Published by the American Society of Agricultural and Biological Engineers, St. Joseph, Michigan

Citation:  2011 Louisville, Kentucky, August 7-10, 2011  1110859.(doi:10.13031/2013.37340)
Authors:   Steven G Hall, Jon D Risinger, Allyson -- Lutz, Jake Farlow
Keywords:   Ecosystem services, algae, carbon sequestration, oysters, ocean acidification

Ecological engineering of bioengineered reef systems has been shown useful in reducing or reversing erosion in shallow estuarine systems, reducing wave energy, producing food, enhancing habitat, and, coupled with natural solar energy gatherers such as algae, sequestering carbon in a sustainable fashion. Use of biological organism complexes such as algae and oysters to sequester carbon can provide a sustainable solar based solution for carbon capture and storage (CCS) to mitigate the risks of climate change. On a carbon per time per surface area basis, these reefs can be orders of magnitude more effective than grass based systems and significantly more effective than some tree based systems.
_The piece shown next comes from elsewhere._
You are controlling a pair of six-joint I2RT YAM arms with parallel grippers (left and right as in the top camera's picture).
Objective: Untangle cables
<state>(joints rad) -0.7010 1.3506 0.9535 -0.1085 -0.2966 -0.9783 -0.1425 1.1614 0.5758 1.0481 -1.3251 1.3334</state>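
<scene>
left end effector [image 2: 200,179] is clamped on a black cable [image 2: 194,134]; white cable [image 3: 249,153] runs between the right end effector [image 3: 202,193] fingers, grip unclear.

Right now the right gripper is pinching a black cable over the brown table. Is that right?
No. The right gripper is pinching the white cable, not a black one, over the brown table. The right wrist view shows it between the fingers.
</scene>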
Concerns over ocean acidification also suggest removal of carbon from the ocean. However, oysters alone are animals which are net producers of carbon dioxide, whereas oysters coupled with algae can be net long term carbon sequesterers, therefore the net carbon sequestration potential of the Eastern Oyster Crassostrea virginica with algae species. A system was designed to assess growth of both algae and oysters in a completely closed system. Relevant parameters include CO2 and O2 in air and water; shell carbon sequestration, wet and dry biomass, net algae concentrations, and pH. Results include quantification of carbon sequestered in various normalized formats and suggest the algae-oyster complex provides significant long term sustainable carbon sequestration potential. Recent moderate sized projects (meters to kilometers; kiloton size basis) are being monitored to assess results on a larger scale and larger projects (multikilometer, megaton mass basis) are proposed. A brief review of these projects shows the potential for scaleability of such ecological engineering techniques.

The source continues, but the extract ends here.